Il faudrait donc pouvoir construire avec l’enseignant spécialisé un projet commun autour de cet élève mais bien souvent les enseignants manquent de temps. L’enseignant, par manque, également, de connaissance préfère déléguer à l’enseignant coordonnateur la majorité des temps d’apprentissage.

 Des solutions potentielles

 A tous les obstacles précités, des solutions apparaissent envisageables :

Il faudrait que les enseignants et le coordonnateur soient formés au handicap de leurs élèves afin de les accompagner au mieux.

Il faudrait que les enseignants des classes et le coordonnateur puissent avoir des temps dédiés de concertations pour construire ensemble un projet éducatif autour de chacun des élèves de l'Ulis.

Il faudrait que l'enseignant de la classe n'ait pas à gérer trop d'élèves à besoins éducatifs particuliers.

Il faudrait que l'élève puisse profiter réellement de ses séjours dans la classe et que cela soit des vrais moments d'apprentissage pour lui. Pour cela il ne faut pas que l’écart soit trop grand entre ses capacités et les attendus du niveau de classe auquel il appartient.
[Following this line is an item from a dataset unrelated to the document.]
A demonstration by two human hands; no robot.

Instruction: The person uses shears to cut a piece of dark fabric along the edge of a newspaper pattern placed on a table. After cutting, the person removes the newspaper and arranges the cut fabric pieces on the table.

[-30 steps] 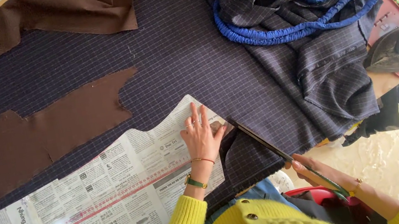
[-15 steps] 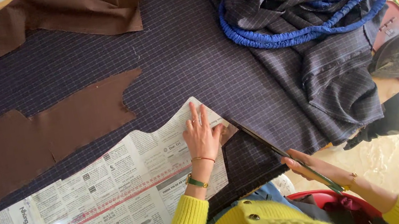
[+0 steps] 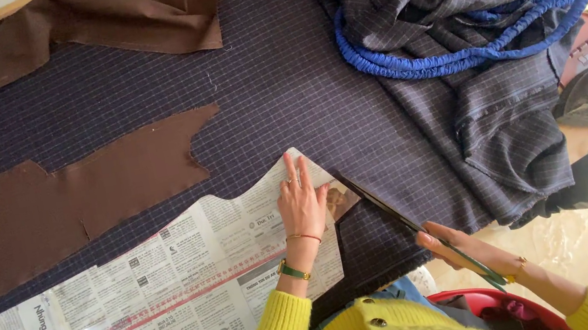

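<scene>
Our right hand (image 3: 470,251) is closed around the handles of long scissors (image 3: 401,223), whose blades run up and to the left, the tip lying just beside the corner of the newspaper pattern (image 3: 171,291). Whether the blades are parted we cannot tell. Our left hand (image 3: 302,202) lies flat, fingers spread, pressing that pattern down onto the dark checked cloth (image 3: 282,95); it grips nothing. The pattern stretches long and leftward from this hand, so the scissors meet it at its right end, and the left hand is the nearer to it. Beyond lie a brown cloth piece (image 3: 60,210), a clear ruler (image 3: 136,318) on the newspaper, and a blue cord (image 3: 445,62) on bunched cloth.
</scene>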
Il faudrait construire un PAOA (Programmation adaptée des objectifs d’apprentissage) pour les élèves dont le niveau scolaire est trop éloigné des attendus scolaires

Il faudrait globalement mieux former les enseignants.

Il faudrait obtenir la possibilité de co-construire l’enseignement, ce qui permettrait, grâce à l’expertise respectives des titulaires, d’améliorer l’accompagnement de l’élève en particulier mais aussi des autres en développant la différenciation pédagogique.